The traditional workaround alternatives were to use :
  • Response.Redirect and/or
  • Server.Transfer 

to move to a different page and simulate cross page post-back behavior.

ASP.Net version 2.0 and further versions provided a feature known as Cross Page PostBack for a web form to post-back to a different web form (other than itself)

Post to a different page:

To set a web form to post back to a different web form, in the source web form, set the PostBackURL property of a control that implements IButtonControl (eg. Button, ImageButton, LinkButton) to the target web form. When the user clicks on this button control, the web form is cross-posted to the target web form. No other settings or code is required in the source web form.

Access source page info within the posted page: FindControl Method

The target web form resulting from the cross-page postback provides a non-null PreviousPage property. This property represents the source page and provides reference to the source web form and its controls.

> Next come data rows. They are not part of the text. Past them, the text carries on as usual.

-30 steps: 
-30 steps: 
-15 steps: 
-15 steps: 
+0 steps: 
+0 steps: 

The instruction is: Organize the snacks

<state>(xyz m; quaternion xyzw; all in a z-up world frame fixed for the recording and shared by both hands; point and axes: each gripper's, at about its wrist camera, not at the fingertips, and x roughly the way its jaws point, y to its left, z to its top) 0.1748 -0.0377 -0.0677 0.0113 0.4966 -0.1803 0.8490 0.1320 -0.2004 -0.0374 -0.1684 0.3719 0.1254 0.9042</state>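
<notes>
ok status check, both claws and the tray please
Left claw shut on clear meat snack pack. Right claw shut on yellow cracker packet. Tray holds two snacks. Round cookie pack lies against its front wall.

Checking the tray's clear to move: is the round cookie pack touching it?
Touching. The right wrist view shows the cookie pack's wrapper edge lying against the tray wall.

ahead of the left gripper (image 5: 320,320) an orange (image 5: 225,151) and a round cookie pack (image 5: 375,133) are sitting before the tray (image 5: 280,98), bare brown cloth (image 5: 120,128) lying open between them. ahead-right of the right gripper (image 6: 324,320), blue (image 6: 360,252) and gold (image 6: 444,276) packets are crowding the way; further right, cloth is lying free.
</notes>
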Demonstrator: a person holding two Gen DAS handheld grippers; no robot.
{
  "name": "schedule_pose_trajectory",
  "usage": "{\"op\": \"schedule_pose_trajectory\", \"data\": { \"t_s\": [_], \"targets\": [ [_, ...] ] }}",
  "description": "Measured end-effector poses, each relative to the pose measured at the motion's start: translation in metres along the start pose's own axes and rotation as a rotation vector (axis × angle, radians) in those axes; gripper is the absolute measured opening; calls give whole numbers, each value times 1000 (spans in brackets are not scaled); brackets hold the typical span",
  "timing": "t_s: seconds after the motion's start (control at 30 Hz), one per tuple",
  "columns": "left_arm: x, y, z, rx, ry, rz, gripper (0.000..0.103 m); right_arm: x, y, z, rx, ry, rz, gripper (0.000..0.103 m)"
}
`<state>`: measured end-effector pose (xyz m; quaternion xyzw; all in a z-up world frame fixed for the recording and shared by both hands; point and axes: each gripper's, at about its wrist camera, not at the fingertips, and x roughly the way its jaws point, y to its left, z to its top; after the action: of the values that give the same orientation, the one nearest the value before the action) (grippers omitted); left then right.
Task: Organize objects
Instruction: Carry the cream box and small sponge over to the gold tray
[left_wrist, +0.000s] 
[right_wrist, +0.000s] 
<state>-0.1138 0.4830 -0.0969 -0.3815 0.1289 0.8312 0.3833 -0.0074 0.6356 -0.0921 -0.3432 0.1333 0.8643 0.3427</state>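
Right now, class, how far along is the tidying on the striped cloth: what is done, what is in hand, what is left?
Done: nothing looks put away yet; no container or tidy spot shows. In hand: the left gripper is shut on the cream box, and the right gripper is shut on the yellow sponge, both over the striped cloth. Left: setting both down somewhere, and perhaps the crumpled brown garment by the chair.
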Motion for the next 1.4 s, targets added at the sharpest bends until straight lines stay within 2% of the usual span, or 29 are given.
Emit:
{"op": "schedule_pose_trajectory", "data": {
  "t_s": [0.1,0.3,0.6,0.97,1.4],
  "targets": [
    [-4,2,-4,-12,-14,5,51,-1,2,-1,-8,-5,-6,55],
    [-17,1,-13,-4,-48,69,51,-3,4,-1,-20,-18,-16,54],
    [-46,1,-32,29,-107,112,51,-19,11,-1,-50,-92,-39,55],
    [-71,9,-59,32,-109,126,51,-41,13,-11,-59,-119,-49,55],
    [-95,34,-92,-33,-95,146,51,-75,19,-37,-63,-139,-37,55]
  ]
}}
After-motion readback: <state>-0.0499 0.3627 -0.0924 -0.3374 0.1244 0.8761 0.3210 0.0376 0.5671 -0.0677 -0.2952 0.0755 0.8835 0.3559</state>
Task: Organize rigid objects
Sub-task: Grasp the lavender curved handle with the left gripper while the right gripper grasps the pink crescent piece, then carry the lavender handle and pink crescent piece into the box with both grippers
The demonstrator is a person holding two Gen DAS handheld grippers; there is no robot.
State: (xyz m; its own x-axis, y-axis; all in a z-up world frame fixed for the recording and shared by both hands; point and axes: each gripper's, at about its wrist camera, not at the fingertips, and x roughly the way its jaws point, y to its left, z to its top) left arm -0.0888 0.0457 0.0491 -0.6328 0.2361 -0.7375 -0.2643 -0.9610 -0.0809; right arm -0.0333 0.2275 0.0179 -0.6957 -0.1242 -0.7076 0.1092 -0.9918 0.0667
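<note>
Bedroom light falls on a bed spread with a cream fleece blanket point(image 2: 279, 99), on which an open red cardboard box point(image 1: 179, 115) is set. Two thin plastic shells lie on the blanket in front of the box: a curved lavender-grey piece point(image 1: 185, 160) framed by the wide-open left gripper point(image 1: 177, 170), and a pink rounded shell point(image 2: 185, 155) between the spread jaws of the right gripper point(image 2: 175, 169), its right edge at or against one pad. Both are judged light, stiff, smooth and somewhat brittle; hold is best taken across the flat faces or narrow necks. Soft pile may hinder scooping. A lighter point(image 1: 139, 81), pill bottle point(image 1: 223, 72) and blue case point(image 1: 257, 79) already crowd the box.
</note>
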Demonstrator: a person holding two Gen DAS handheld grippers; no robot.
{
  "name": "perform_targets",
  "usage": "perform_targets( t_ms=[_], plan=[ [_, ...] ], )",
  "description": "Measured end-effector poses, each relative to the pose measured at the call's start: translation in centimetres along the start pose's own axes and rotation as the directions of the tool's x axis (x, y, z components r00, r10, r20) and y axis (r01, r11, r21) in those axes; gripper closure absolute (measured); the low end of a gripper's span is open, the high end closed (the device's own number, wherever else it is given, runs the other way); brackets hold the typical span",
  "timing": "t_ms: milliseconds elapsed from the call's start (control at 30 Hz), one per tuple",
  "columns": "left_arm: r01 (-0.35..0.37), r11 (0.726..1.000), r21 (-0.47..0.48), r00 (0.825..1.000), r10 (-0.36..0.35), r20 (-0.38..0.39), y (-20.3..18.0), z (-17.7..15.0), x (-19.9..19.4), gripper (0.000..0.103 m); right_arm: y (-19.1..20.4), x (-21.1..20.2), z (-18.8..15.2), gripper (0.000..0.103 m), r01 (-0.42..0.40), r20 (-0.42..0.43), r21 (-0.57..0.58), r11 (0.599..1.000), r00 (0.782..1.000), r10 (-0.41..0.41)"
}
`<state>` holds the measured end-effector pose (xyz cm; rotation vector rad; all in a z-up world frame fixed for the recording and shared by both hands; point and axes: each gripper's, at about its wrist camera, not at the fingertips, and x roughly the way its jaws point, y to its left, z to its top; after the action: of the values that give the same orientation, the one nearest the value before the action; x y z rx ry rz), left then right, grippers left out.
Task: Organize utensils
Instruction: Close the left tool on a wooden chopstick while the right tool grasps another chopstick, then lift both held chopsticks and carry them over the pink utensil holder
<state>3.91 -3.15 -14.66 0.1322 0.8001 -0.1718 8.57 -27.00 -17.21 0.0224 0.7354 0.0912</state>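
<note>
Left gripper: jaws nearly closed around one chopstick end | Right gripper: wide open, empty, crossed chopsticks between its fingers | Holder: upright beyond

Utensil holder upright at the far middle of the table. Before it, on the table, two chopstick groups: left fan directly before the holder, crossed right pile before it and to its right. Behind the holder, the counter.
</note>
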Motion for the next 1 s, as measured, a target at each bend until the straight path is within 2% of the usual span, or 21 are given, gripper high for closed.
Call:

The controls on the source page can be accessed via the FindControl method on the object returned by the PreviousPage property of the target page.

protected void Page_Load(object sender, EventArgs e)
    {
        if (PreviousPage != null)
        {
            TextBox TextBox1 = (TextBox)PreviousPage.FindControl("TextBox1");
            label1.Text = String.Format("Text was:{0}", TextBox1.Text);
        }
    }




Page1.aspx
<%@ Page Language="C#" AutoEventWireup="true" CodeFile="Page1.aspx.cs" Inherits="Page1" %>

<!DOCTYPE html PUBLIC "-//W3C//DTD XHTML 1.0 Transitional//EN" "http://www.w3.org/TR/xhtml1/DTD/xhtml1-transitional.dtd">

<html xmlns="http://www.w3.org/1999/xhtml">
<head runat="server">
    <title></title>
</head>
<body>
    <form id="form1" runat="server">
    <div>
   
        Enter Some value:<asp:TextBox ID="TextBox1" runat="server"></asp:TextBox><br /><br />
        <asp:Button ID="Button1" Text="Send my text" PostBackUrl="~/Page2.aspx" runat="server"/>
   
    </div>
    </form>
</body>
</html>

Page2.aspx
<%@ Page Language="C#" AutoEventWireup="true" CodeFile="Page2.aspx.cs" Inherits="Page2" %>

<!DOCTYPE html PUBLIC "-//W3C//DTD XHTML 1.0 Transitional//EN" "http://www.w3.org/TR/xhtml1/DTD/xhtml1-transitional.dtd">

<html xmlns="http://www.w3.org/1999/xhtml">
<head runat="server">
    <title></title>
</head>
<body>
    <form id="form1" runat="server">
    <div>
    <asp:Label id="label1" runat="server"></asp:Label>
   
    </div>
    </form>
</body>
</html>


Page2.aspx.cs
using System;
using System.Collections.Generic;
using System.Linq;
using System.Web;
using System.Web.UI;
using System.Web.UI.WebControls;

public partial class Page2 : System.Web.UI.Page
{
    protected void Page_Load(object sender, EventArgs e)
    {
        if (PreviousPage != null)
        {
            TextBox TextBox1 = (TextBox)PreviousPage.FindControl("TextBox1");
            label1.Text = String.Format("Text was:{0}", TextBox1.Text);
        }
    }
  
}



I hope this will help :)

1 comment:

  1. Hi, Great.. Tutorial is just awesome..It is really helpful for a newbie like me.. I am a regular follower of your blog. Really very informative post you shared here. Kindly keep blogging. If anyone wants to become a .Net developer learn from Dot Net Training in Chennai. or learn thru ASP.NET Essential Training Online . Nowadays Dot Net has tons of job opportunities on various vertical industry.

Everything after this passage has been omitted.